[Exercise details]:
Go through the listing below and list every line with "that".

[Dataset extract]:

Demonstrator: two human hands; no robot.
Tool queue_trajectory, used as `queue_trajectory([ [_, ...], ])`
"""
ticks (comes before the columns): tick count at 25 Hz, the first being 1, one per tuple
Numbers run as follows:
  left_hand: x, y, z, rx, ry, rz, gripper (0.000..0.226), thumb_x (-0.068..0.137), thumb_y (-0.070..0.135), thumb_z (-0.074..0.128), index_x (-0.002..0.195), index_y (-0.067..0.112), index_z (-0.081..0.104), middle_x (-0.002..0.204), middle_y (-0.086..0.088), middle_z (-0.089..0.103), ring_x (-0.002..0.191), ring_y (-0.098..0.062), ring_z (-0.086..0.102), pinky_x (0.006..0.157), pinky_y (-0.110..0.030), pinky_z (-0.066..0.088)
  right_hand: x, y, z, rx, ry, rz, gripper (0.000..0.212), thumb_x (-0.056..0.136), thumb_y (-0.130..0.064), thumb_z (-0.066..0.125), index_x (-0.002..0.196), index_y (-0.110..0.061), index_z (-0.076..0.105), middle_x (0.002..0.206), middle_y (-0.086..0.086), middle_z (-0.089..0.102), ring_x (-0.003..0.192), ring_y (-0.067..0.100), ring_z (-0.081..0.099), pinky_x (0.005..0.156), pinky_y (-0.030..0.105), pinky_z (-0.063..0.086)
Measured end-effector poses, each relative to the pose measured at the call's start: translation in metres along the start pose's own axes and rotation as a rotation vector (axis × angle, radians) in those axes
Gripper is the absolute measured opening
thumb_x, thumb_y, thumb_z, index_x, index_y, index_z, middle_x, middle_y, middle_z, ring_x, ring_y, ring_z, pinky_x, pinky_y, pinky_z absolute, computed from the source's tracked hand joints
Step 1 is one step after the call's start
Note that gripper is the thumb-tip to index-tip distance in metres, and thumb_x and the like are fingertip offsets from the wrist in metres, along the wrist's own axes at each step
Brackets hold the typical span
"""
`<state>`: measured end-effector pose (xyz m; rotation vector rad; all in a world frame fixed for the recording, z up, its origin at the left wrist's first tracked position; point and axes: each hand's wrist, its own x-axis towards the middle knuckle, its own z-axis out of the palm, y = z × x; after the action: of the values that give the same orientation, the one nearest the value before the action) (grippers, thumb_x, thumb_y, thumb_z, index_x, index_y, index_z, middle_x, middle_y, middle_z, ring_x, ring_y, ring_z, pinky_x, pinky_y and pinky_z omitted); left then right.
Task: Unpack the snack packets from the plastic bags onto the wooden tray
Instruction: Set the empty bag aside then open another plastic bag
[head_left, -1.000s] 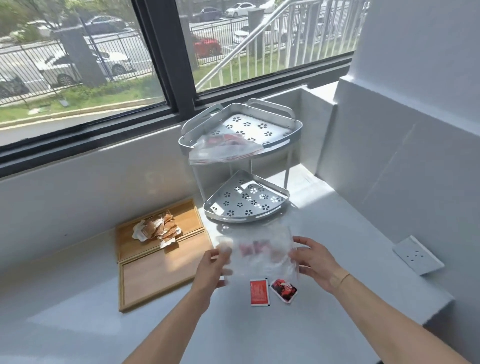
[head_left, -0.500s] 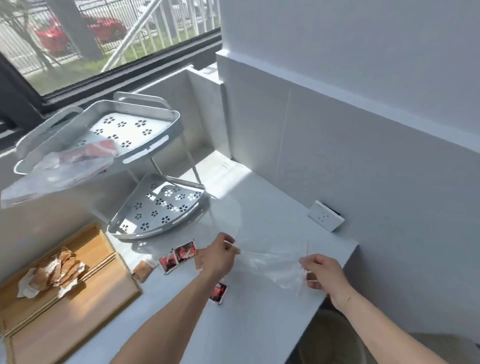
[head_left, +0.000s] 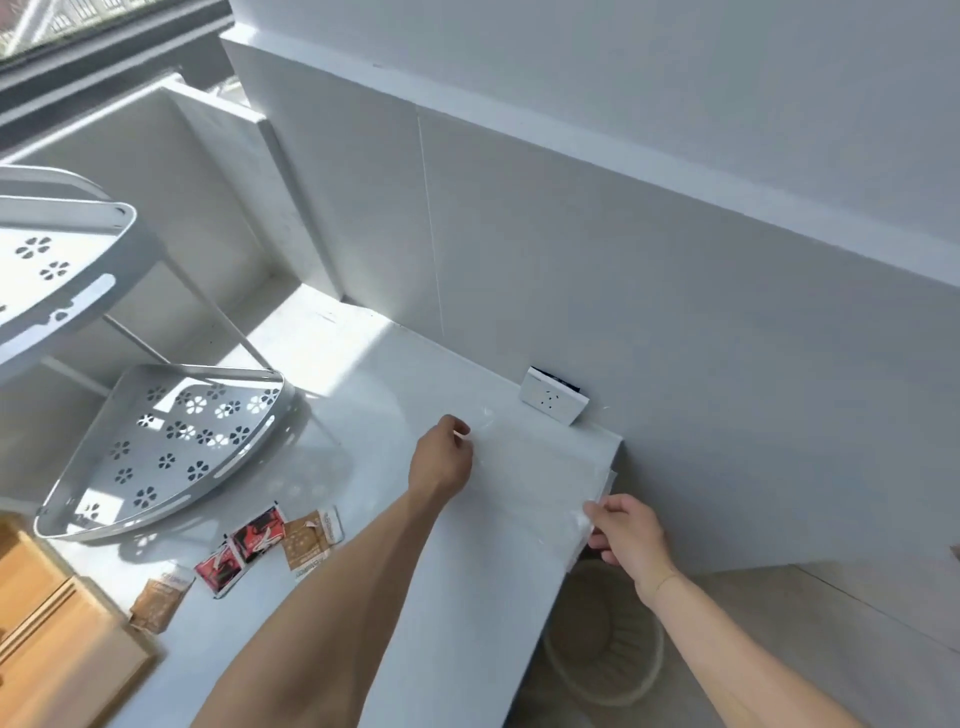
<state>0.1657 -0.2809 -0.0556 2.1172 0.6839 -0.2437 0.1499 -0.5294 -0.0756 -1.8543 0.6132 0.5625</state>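
A clear plastic bag (head_left: 535, 473), apparently without packets, is stretched flat over the white counter near its right end. My left hand (head_left: 441, 460) pinches its far left edge. My right hand (head_left: 623, 530) pinches its right edge at the counter's rim. Loose on the counter lie two red-and-black snack packets (head_left: 244, 545), a brown packet (head_left: 309, 540) beside them and another brown packet (head_left: 158, 603) next to the wooden tray (head_left: 57, 654), whose corner shows at the lower left.
A grey two-tier corner rack (head_left: 161, 447) stands at the left. A white socket plate (head_left: 553, 400) sits against the wall behind the bag. Below the counter's right end stands a pale waste basket (head_left: 605, 649). White walls close the right side.
The view has swung right. Both hands carried the clear bag right to the counter's end and spread it low; several packets now lie loose on the counter.
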Motion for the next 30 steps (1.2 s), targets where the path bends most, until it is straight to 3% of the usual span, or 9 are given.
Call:
queue_trajectory([
  [2, -0.004, -0.002, -0.006, -0.031, 0.011, -0.006, 0.027, 0.089, 0.018, 0.051, 0.116, 0.016, 0.057, 0.098, -0.002, 0.063, 0.084, -0.021, 0.061, 0.07, -0.034, 0.052, -0.005, -0.004, 0.003, -0.053, 0.04, -0.021, 0.032, 0.085, -0.03, 0.071, 0.109, -0.012, 0.06, 0.098, 0.007, 0.069, 0.079, 0.021, 0.064, 0.069, 0.035, 0.053],
  [4, -0.008, -0.006, -0.017, -0.063, 0.035, 0.011, 0.031, 0.087, 0.022, 0.055, 0.118, 0.02, 0.057, 0.107, 0.001, 0.061, 0.093, -0.019, 0.061, 0.076, -0.035, 0.054, -0.012, -0.007, 0.003, -0.152, 0.148, -0.125, 0.057, 0.083, -0.034, 0.073, 0.131, -0.015, 0.048, 0.115, 0.005, 0.058, 0.107, 0.027, 0.056, 0.092, 0.04, 0.047],
  [7, -0.021, -0.023, -0.042, -0.089, 0.09, 0.053, 0.03, 0.085, 0.026, 0.059, 0.115, 0.024, 0.058, 0.108, 0.006, 0.061, 0.095, -0.015, 0.061, 0.081, -0.038, 0.055, -0.027, -0.018, 0.014, -0.316, 0.215, -0.369, 0.058, 0.082, -0.033, 0.074, 0.132, -0.022, 0.048, 0.131, 0.006, 0.048, 0.124, 0.028, 0.042, 0.102, 0.044, 0.039],
  [10, -0.044, -0.053, -0.069, -0.103, 0.152, 0.066, 0.026, 0.085, 0.028, 0.062, 0.111, 0.027, 0.059, 0.103, 0.007, 0.063, 0.091, -0.013, 0.062, 0.081, -0.035, 0.054, -0.039, -0.036, 0.041, -0.502, 0.128, -0.615, 0.044, 0.082, -0.031, 0.073, 0.122, -0.027, 0.056, 0.129, 0.001, 0.05, 0.121, 0.026, 0.038, 0.102, 0.046, 0.041],
  [13, -0.076, -0.087, -0.096, -0.097, 0.229, 0.028, 0.025, 0.085, 0.033, 0.063, 0.11, 0.03, 0.06, 0.104, 0.01, 0.063, 0.092, -0.009, 0.061, 0.08, -0.032, 0.052, -0.049, -0.057, 0.078, -0.673, -0.025, -0.783, 0.032, 0.083, -0.032, 0.072, 0.113, -0.03, 0.061, 0.121, -0.006, 0.058, 0.116, 0.021, 0.044, 0.096, 0.039, 0.042],
  [18, -0.135, -0.126, -0.166, 0.014, 0.412, 0.033, 0.025, 0.087, 0.036, 0.067, 0.11, 0.028, 0.062, 0.103, 0.012, 0.063, 0.09, -0.006, 0.06, 0.077, -0.024, 0.05, -0.08, -0.115, 0.144, -0.769, -0.305, -1.122, 0.024, 0.084, -0.035, 0.071, 0.107, -0.028, 0.067, 0.113, -0.009, 0.064, 0.113, 0.02, 0.054, 0.091, 0.037, 0.043],
  [22, -0.187, -0.132, -0.25, 0.195, 0.59, 0.101, 0.025, 0.085, 0.038, 0.071, 0.107, 0.03, 0.065, 0.101, 0.017, 0.061, 0.09, -0.004, 0.059, 0.077, -0.03, 0.053, -0.134, -0.19, 0.19, -0.669, -0.314, -1.579, 0.029, 0.078, -0.033, 0.078, 0.103, -0.022, 0.069, 0.105, -0.002, 0.07, 0.102, 0.025, 0.062, 0.084, 0.043, 0.051],
  [26, -0.235, -0.12, -0.323, 0.311, 0.788, 0.17, 0.022, 0.081, 0.028, 0.077, 0.098, 0.02, 0.066, 0.093, 0.007, 0.066, 0.084, -0.014, 0.063, 0.074, -0.039, 0.055, -0.2, -0.25, 0.219, -0.478, -0.352, -1.878, 0.034, 0.073, -0.029, 0.083, 0.102, -0.017, 0.07, 0.1, 0.002, 0.071, 0.096, 0.027, 0.062, 0.081, 0.042, 0.052],
  [30, -0.265, -0.098, -0.368, 0.465, 0.898, 0.255, 0.029, 0.08, 0.034, 0.074, 0.095, 0.016, 0.058, 0.09, 0.003, 0.065, 0.078, -0.016, 0.062, 0.066, -0.026, 0.051, -0.246, -0.286, 0.233, -0.417, -0.435, -1.996, 0.048, 0.072, -0.033, 0.083, 0.109, -0.015, 0.06, 0.109, 0.003, 0.067, 0.103, 0.026, 0.058, 0.086, 0.041, 0.048],
])
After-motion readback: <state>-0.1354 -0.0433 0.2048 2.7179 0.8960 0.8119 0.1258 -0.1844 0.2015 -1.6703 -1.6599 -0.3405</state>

[Finished task]:
Note that gripper is the thumb-tip to index-tip distance in metres, and thumb_x and the like are fingertip offsets from the wrist in metres, along the wrist's own axes at each step
`<state>`: measured end-effector pose (xyz m; rotation vector rad; all in a world frame fixed for the recording, z up, its origin at the left wrist's first tracked position; point and axes: each hand's wrist, its own x-axis towards the middle knuckle, its own z-axis out of the palm, y = z × x; after the action: of the values that give the same orientation, the one nearest the value before the action) (grippers, thumb_x, thumb_y, thumb_z, index_x, index_y, index_z, middle_x, middle_y, middle_z, ring_x, ring_y, ring_z, pinky_x, pinky_y and pinky_z omitted); left then right.

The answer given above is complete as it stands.